Test Results: Quarterly Versus Monthly Forecasting Buckets
Executive Summary
- This test was performed to test a common proposal by customers that smaller forecasting buckets lead to higher forecast accuracy.
- This test was performed with time-based forecasting disaggregation to enable an apple to apple comparison.
Introduction
It is common for companies to consider moving towards a weekly statistical forecasting bucket for supply chain management. I recently came upon a company that had already moved towards weekly forecasting planning buckets. I brought up the topic of monthly forecasting planning buckets, and they asked me why I suggested that.
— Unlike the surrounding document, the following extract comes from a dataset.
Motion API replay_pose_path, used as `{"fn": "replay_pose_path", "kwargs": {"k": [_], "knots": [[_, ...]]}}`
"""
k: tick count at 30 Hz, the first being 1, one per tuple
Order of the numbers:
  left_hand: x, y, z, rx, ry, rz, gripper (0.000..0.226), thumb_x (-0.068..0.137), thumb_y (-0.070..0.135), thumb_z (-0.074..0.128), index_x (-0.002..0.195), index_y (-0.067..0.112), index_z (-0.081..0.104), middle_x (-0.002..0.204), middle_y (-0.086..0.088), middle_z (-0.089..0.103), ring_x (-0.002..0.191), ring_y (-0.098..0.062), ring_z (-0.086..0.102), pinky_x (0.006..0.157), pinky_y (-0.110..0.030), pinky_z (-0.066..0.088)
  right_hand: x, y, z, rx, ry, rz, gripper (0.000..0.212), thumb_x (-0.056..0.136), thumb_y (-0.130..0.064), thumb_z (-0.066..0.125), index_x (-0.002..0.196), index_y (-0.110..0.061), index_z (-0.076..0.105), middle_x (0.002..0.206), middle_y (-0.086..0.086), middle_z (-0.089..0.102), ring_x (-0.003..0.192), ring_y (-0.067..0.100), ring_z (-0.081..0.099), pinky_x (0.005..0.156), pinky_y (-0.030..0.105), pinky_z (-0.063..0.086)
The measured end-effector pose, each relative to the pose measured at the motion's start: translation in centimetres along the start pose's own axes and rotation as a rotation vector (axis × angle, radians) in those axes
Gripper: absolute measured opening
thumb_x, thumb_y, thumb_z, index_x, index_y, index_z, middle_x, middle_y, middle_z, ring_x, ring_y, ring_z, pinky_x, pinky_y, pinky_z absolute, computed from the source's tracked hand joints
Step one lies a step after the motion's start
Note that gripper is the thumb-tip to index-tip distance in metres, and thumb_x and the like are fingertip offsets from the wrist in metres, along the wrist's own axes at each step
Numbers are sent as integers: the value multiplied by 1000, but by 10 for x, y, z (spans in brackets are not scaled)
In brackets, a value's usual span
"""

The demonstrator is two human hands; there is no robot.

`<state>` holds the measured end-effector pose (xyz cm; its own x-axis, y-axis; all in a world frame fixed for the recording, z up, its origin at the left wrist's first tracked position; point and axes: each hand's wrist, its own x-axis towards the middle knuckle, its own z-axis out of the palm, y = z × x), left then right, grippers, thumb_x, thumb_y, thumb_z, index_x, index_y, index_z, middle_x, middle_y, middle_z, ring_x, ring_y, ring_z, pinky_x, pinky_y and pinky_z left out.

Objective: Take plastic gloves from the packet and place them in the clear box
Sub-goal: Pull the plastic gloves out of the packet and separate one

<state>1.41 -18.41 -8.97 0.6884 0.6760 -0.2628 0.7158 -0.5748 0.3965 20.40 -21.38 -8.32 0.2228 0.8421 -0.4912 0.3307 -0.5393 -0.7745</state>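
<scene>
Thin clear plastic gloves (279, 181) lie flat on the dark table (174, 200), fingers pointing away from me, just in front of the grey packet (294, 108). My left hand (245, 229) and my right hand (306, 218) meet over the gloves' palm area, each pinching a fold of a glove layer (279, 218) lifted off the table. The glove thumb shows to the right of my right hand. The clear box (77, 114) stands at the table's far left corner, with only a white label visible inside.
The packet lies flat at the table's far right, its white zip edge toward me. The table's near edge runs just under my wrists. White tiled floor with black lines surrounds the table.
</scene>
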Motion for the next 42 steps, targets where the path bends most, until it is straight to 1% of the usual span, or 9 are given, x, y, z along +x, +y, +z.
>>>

In my previous Test Results from Monthly Versus Weekly Forecasting Buckets, I covered the testing of using a monthly forecasting bucket and disaggregating to a weekly bucket to compare against a forecast created with a weekly bucket.
See our references for this article and related articles at this link.
The results of the study were that for the data set that I tested, which was from an actual client, it was better for the forecast generated in a weekly planning bucket (using sales history also in a monthly planning bucket).
After this, I became curious as to whether the forecast accuracy could be further improved by moving to an even larger forecast planning bucket. In one meeting, my client asked me that if I thought monthly would be good, why not quarterly. So I thought why not see if quarterly planning bucket – disaggregated to a weekly forecast would be a further improvement.
Getting the Forecasting Timing Terminology Correct
To begin, as with the previous article, I wanted to distinguish the following forecast timings before we get into this topic in depth.
These are the most important timings in demand planning:
- The Forecast Generation Frequency: This is how frequently the statistical forecast is generated.
- Forecast Horizon: This is how far into the future, the forecast is generated.
- Forecast Planning Bucket: This is the increment of time for which estimates are produced – most commonly in daily, weekly, or monthly buckets. In most cases, the planning bucket corresponds to the forecast generation frequency, so that you would generate weekly forecasts each week, monthly forecasts each month, etc. However, this is not essential. The planning bucket could be longer or shorter than the forecast generation frequency.
For this article, we will only be discussing the last timing, the planning bucket, and not covering the first two timings except where we need to explain when these other timings are incorrectly commingled with the planning bucket timing. In my experience, planning timings are some of the most confusing aspects of the subject. For instance, what does the term” weekly forecasting” even mean? I could be referring to the Forecast Generation Frequency, or to the “Forecast Planning Bucket.”
One can predict by looking at these two model selections compared that the second selection would have a lower forecast error. However, in cases where companies perform weekly ordering, that is not sufficient. One must prove that when the monthly forecast is disaggregated to a weekly forecast that the forecast error will be lower than when a straight weekly forecast is generated.
That was what was tested.
Testing the Hypothesis
This hypothesis was tested with client data as part of a forecast improvement project. The client did not ask me to test this. However, after the results of the first test that showed better forecast accuracy forecasting at the month, I was curious as to how the quarterly forecasting bucket would perform. So I tested this on my own time. The idea from the client when offered the test was that conducting such a test was just not a good use of time. In their view, the test was just too weird to be worthwhile.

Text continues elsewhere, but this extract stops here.